### Collected data
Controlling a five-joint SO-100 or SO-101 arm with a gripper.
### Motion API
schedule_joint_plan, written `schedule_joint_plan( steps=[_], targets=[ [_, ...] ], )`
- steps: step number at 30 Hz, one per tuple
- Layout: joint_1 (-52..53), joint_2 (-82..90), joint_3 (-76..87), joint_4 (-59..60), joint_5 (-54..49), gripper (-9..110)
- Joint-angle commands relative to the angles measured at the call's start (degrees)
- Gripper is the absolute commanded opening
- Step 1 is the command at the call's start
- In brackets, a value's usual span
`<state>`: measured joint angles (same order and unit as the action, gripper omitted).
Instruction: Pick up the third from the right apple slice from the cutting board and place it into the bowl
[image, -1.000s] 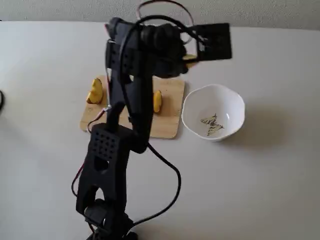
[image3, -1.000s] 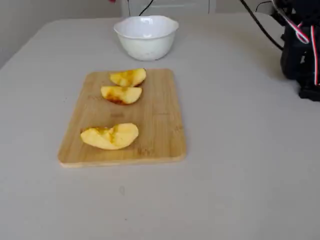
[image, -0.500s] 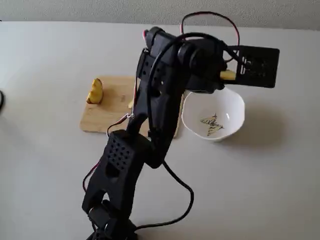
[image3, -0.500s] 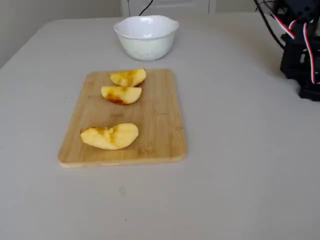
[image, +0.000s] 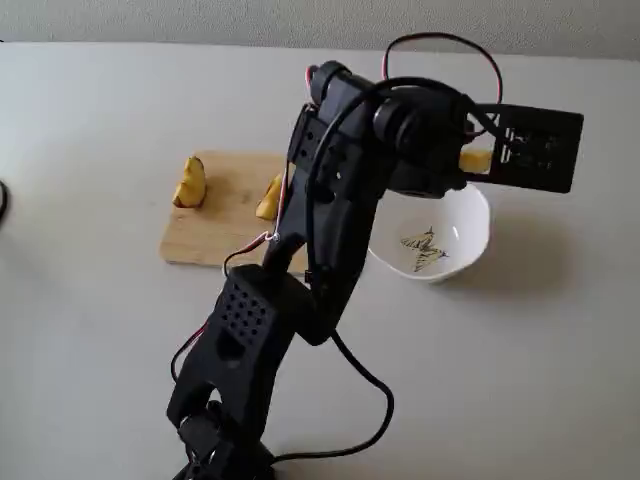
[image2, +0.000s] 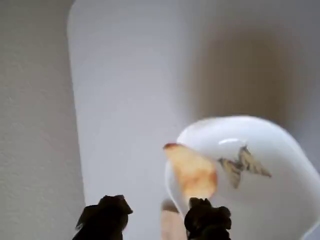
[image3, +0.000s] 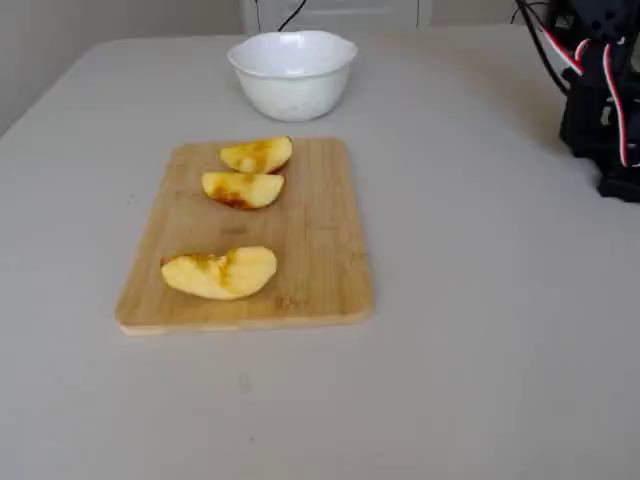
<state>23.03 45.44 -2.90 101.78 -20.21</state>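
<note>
My gripper (image: 478, 160) hangs above the white bowl (image: 486, 216), shut on a golden-yellow apple slice (image: 476, 159). In the wrist view the apple slice (image2: 192, 172) sits in front of a dark finger (image2: 206, 220), over the near rim of the bowl (image2: 225, 120) with its leafy motif. The wooden cutting board (image: 215, 228) lies left of the bowl, partly hidden by the arm. In a fixed view the cutting board (image3: 310, 230) carries three slices: two close together (image3: 256, 154) (image3: 243, 188) near the bowl (image3: 292, 90), and one (image3: 220, 273) at the near end.
The black arm (image: 330, 230) stretches from its base (image: 215, 450) across the board's right part. A black cable (image: 365, 440) loops on the table beside the base. The arm's base (image3: 600, 110) stands at the right edge in a fixed view.
The arm has swung right from above the cutting board to above the bowl, carrying the slice. The three slices on the board have not moved.
</note>
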Motion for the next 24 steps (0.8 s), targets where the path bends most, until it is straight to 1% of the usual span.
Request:
schedule_joint_plan(
  steps=[1,9,11,16,18,24],
  targets=[
    [1.0,1.6,-2.6,1.8,-0.4,18],
    [0.0,2.7,-2.5,2.0,-0.6,18],
    [-1.3,4.3,-2.1,2.0,-1.2,16],
    [-7.6,12.9,3.4,2.0,-2.0,5],
    [-11.0,18.6,7.6,2.0,0.1,0],
    [-18.8,40.3,16.7,2.0,11.3,0]
  ],
)
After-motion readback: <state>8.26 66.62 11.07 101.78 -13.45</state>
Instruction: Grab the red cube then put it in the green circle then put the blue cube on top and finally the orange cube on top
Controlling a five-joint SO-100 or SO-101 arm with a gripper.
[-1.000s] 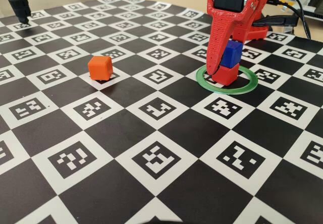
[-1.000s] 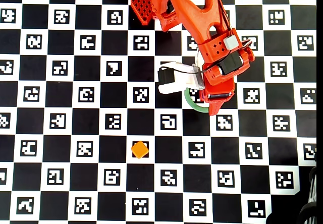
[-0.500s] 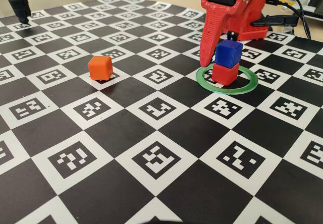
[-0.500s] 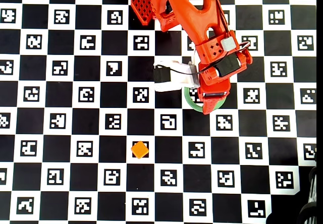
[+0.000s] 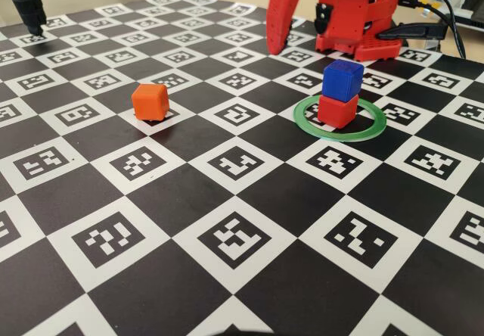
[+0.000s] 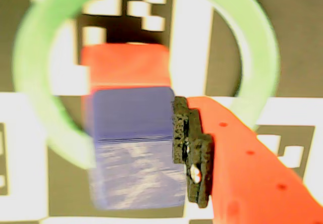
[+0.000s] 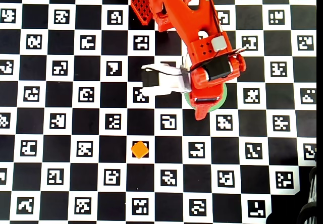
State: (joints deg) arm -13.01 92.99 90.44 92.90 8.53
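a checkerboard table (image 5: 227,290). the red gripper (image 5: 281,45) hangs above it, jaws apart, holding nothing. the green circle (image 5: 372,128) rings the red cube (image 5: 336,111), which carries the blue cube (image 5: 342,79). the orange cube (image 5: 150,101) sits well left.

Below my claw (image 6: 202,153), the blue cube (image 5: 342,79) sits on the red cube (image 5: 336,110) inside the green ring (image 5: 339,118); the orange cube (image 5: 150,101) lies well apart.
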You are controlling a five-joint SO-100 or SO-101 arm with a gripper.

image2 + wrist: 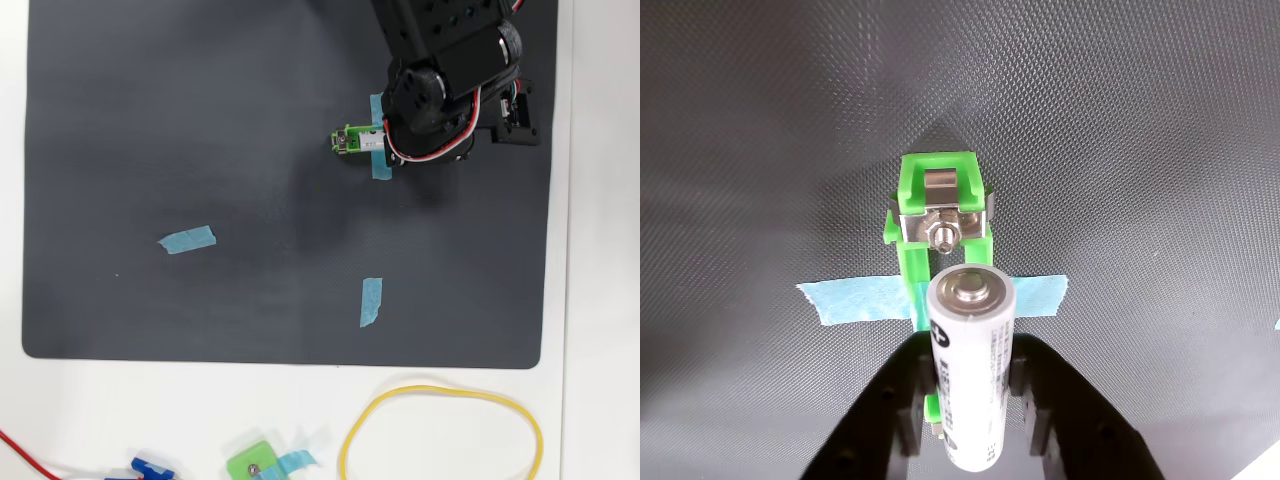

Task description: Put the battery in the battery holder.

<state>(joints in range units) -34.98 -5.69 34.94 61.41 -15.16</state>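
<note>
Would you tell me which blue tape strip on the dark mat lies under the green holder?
The strip at the upper right, under the battery holder; the other two lie bare.

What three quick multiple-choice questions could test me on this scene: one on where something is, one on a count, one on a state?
1. Where is the battery in the wrist view?
A. Between the gripper fingers, above the holder
B. Lying on the white table
C. Inside the yellow loop

2. How many blue tape strips lie on the dark mat in the overhead view?
A. One
B. Three
C. Six

3. What is the gripper doing?
A. Wide open, empty
B. Shut on the battery
C. Clamping the tape

Answers: 1 A, the fingers flank the cell over the green frame. 2 B, one under the holder and two lower down. 3 B, both fingers press its sides.
</note>
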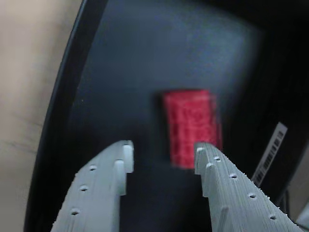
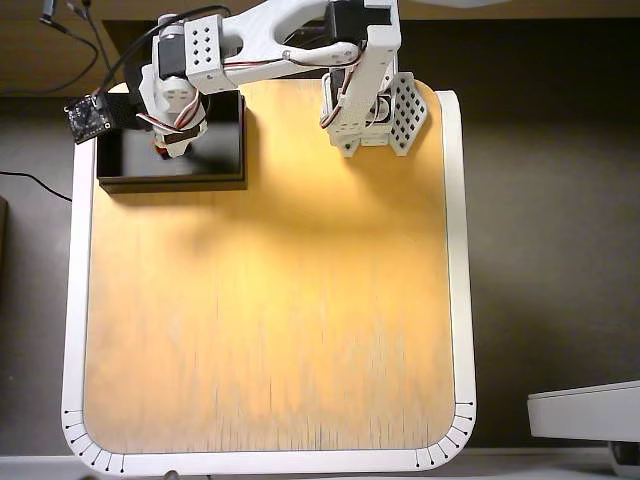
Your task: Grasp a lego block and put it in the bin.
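Observation:
A red lego block (image 1: pixel 192 126) lies blurred on the dark floor of the black bin (image 1: pixel 120 67), just beyond my fingertips. My gripper (image 1: pixel 164 153) hangs over the bin with its two grey fingers (image 1: pixel 108 188) spread apart and nothing between them. In the overhead view the arm reaches to the top left and the gripper (image 2: pixel 172 142) is over the bin (image 2: pixel 170 181). A small bit of red (image 2: pixel 160 151) shows under it there.
The bin stands at the back left corner of the wooden tabletop (image 2: pixel 270 300), which has a white rim (image 2: pixel 462 250). The arm's base (image 2: pixel 365 110) is at the back middle. A white barcode label (image 1: pixel 271 153) sits on the bin's right side.

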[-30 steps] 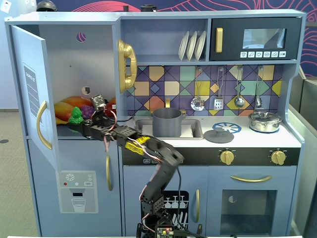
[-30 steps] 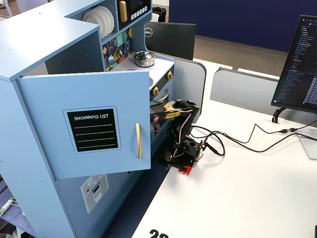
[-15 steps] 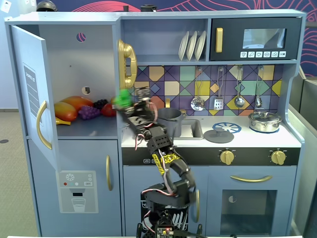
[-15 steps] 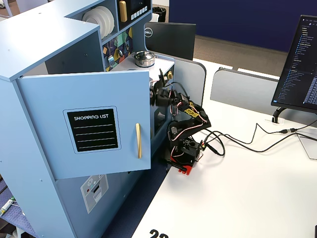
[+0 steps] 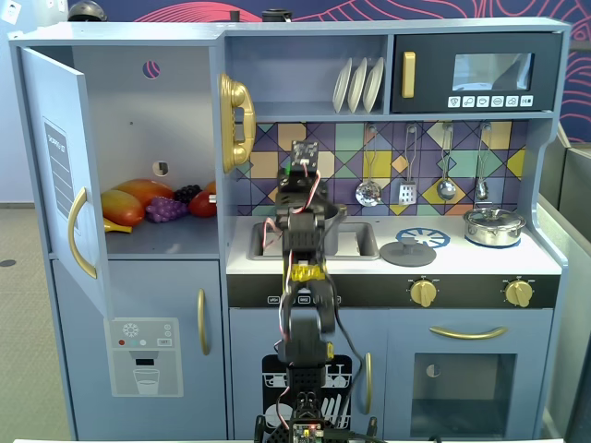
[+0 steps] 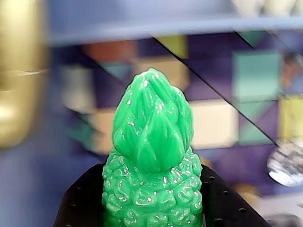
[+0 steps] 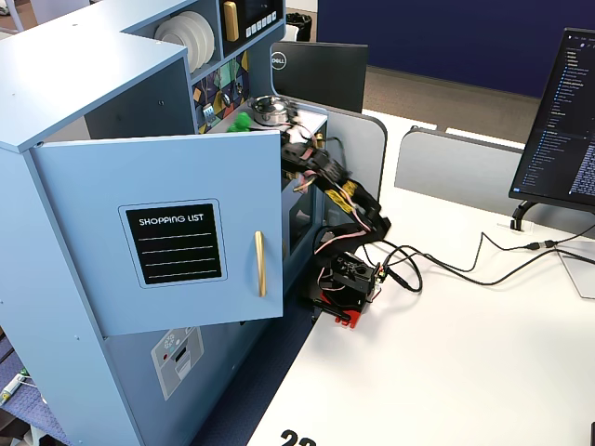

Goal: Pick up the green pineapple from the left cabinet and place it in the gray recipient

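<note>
Far left, cabinet: the left cabinet (image 5: 138, 138) stands with its door (image 5: 60, 175) swung wide; on its shelf lie a mango (image 5: 129, 198), purple grapes (image 5: 166, 209) and other fruit, with no green among them.
Cabinet side seen from the second fixed view: the shopping-list door (image 7: 177, 242) hides the shelf; a green speck, the green pineapple (image 7: 242, 120), shows above the door's top edge.
Centre, arm: the gripper (image 5: 297, 169) is raised over the sink area in front of the tiled backsplash (image 5: 388, 148); a bit of green shows at its tip.
Pincer state: closed around the green pineapple (image 6: 151, 161), black jaw parts pressing both flanks of the bumpy lower body, leafy crown pointing up and free.
Gray recipient: the gray recipient (image 5: 331, 214) sits just behind the arm at the sink, mostly covered by it.
Handling judgement: the fruit looks like glossy, hard, hollow plastic, so probably light and stiff but somewhat slippery; the knobbly body gives better purchase than the smooth tapering crown.
Right, bystanders: flat lid (image 5: 407, 252) and shiny pot (image 5: 494, 226) on the counter, well apart from the gripper.
</note>
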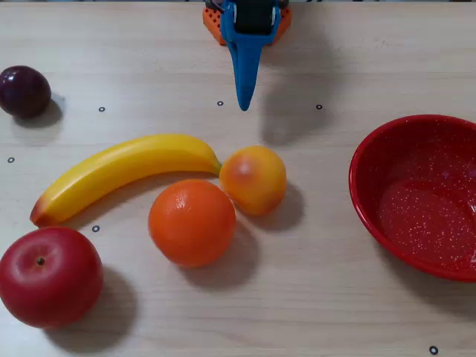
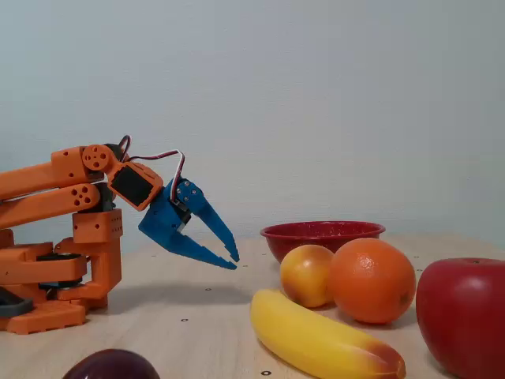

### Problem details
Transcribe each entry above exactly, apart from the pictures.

### Task output
Controlling a five-joint SO-100 or SO-101 arm with a gripper.
### Motion API
schedule_joint_plan, written `schedule_joint_plan( steps=[_], targets=[ [_, ...] ], )`
- steps: step number at 30 Hz, one per tuple
- Layout: joint_1 (-52..53), joint_2 (-82..90), joint_3 (-76..87), joint_4 (-59..60), joint_5 (-54..49), gripper (-9..110)
- Joint-angle commands relative to the angles measured at the call's start (degrees)
- Gripper is the absolute commanded opening
- Step 1 is the command at the call's start
- In brackets, a value's usual span
`<state>`: measured joint angles (same order and unit as the action, gripper omitted).
Instruction: Pick up the third from the right apple slice from the cutting board and place it into the bowl
[image, -1.000s] 
[image3, -1.000s] 
[image, -0.500s] 
[image3, -0.500s] 
[image, +0.000s] 
[image2, +0.000s] 
[image3, +0.000s] 
<state>23.03 45.44 -2.90 101.78 -20.21</state>
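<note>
My gripper (image: 478, 160) hangs above the white bowl (image: 486, 216), shut on a golden-yellow apple slice (image: 476, 159). In the wrist view the apple slice (image2: 192, 172) sits in front of a dark finger (image2: 206, 220), over the near rim of the bowl (image2: 225, 120) with its leafy motif. The wooden cutting board (image: 215, 228) lies left of the bowl, partly hidden by the arm. In a fixed view the cutting board (image3: 310, 230) carries three slices: two close together (image3: 256, 154) (image3: 243, 188) near the bowl (image3: 292, 90), and one (image3: 220, 273) at the near end.
The black arm (image: 330, 230) stretches from its base (image: 215, 450) across the board's right part. A black cable (image: 365, 440) loops on the table beside the base. The arm's base (image3: 600, 110) stands at the right edge in a fixed view.
The arm has swung right from above the cutting board to above the bowl, carrying the slice. The three slices on the board have not moved.
</note>
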Motion for the next 24 steps (0.8 s), targets where the path bends most, until it is straight to 1% of the usual span.
Request:
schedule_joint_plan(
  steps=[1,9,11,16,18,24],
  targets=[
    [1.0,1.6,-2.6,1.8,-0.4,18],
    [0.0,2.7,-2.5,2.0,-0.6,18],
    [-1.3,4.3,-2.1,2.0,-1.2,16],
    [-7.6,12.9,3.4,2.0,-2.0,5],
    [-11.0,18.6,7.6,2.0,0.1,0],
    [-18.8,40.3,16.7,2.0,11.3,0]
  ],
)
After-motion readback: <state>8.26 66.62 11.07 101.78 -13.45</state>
Instruction: Grab the red cube then put it in the green circle then put the blue cube on top and finally the orange cube on top
Controlling a five-joint SO-100 or SO-101 arm with a gripper.
[-1.000s] 
[-1.000s] 
[-0.500s] 
[-0.500s] 
[+0.000s] 
[+0.000s] 
[+0.000s] 
State: (joints deg) arm -13.01 92.99 90.44 92.90 8.53
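a checkerboard table (image 5: 227,290). the red gripper (image 5: 281,45) hangs above it, jaws apart, holding nothing. the green circle (image 5: 372,128) rings the red cube (image 5: 336,111), which carries the blue cube (image 5: 342,79). the orange cube (image 5: 150,101) sits well left.

Below my claw (image 6: 202,153), the blue cube (image 5: 342,79) sits on the red cube (image 5: 336,110) inside the green ring (image 5: 339,118); the orange cube (image 5: 150,101) lies well apart.
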You are controlling a five-joint SO-100 or SO-101 arm with a gripper.

image2 + wrist: 

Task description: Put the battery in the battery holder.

<state>(joints in range units) -34.98 -5.69 34.94 61.41 -15.16</state>
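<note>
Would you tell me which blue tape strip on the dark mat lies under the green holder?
The strip at the upper right, under the battery holder; the other two lie bare.

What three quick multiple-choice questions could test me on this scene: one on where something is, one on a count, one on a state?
1. Where is the battery in the wrist view?
A. Between the gripper fingers, above the holder
B. Lying on the white table
C. Inside the yellow loop

2. How many blue tape strips lie on the dark mat in the overhead view?
A. One
B. Three
C. Six

3. What is the gripper doing?
A. Wide open, empty
B. Shut on the battery
C. Clamping the tape

Answers: 1 A, the fingers flank the cell over the green frame. 2 B, one under the holder and two lower down. 3 B, both fingers press its sides.
</note>
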Your task: Grasp a lego block and put it in the bin.
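Observation:
A red lego block (image 1: pixel 192 126) lies blurred on the dark floor of the black bin (image 1: pixel 120 67), just beyond my fingertips. My gripper (image 1: pixel 164 153) hangs over the bin with its two grey fingers (image 1: pixel 108 188) spread apart and nothing between them. In the overhead view the arm reaches to the top left and the gripper (image 2: pixel 172 142) is over the bin (image 2: pixel 170 181). A small bit of red (image 2: pixel 160 151) shows under it there.
The bin stands at the back left corner of the wooden tabletop (image 2: pixel 270 300), which has a white rim (image 2: pixel 462 250). The arm's base (image 2: pixel 365 110) is at the back middle. A white barcode label (image 1: pixel 271 153) sits on the bin's right side.
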
[-30 steps] 
[-30 steps] 
[-15 steps] 
[-15 steps] 
[+0 steps] 
[+0 steps] 
[+0 steps] 

Goal: Pick up the green pineapple from the left cabinet and place it in the gray recipient

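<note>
Far left, cabinet: the left cabinet (image 5: 138, 138) stands with its door (image 5: 60, 175) swung wide; on its shelf lie a mango (image 5: 129, 198), purple grapes (image 5: 166, 209) and other fruit, with no green among them.
Cabinet side seen from the second fixed view: the shopping-list door (image 7: 177, 242) hides the shelf; a green speck, the green pineapple (image 7: 242, 120), shows above the door's top edge.
Centre, arm: the gripper (image 5: 297, 169) is raised over the sink area in front of the tiled backsplash (image 5: 388, 148); a bit of green shows at its tip.
Pincer state: closed around the green pineapple (image 6: 151, 161), black jaw parts pressing both flanks of the bumpy lower body, leafy crown pointing up and free.
Gray recipient: the gray recipient (image 5: 331, 214) sits just behind the arm at the sink, mostly covered by it.
Handling judgement: the fruit looks like glossy, hard, hollow plastic, so probably light and stiff but somewhat slippery; the knobbly body gives better purchase than the smooth tapering crown.
Right, bystanders: flat lid (image 5: 407, 252) and shiny pot (image 5: 494, 226) on the counter, well apart from the gripper.
</note>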

Nothing remains to be answered in this exercise.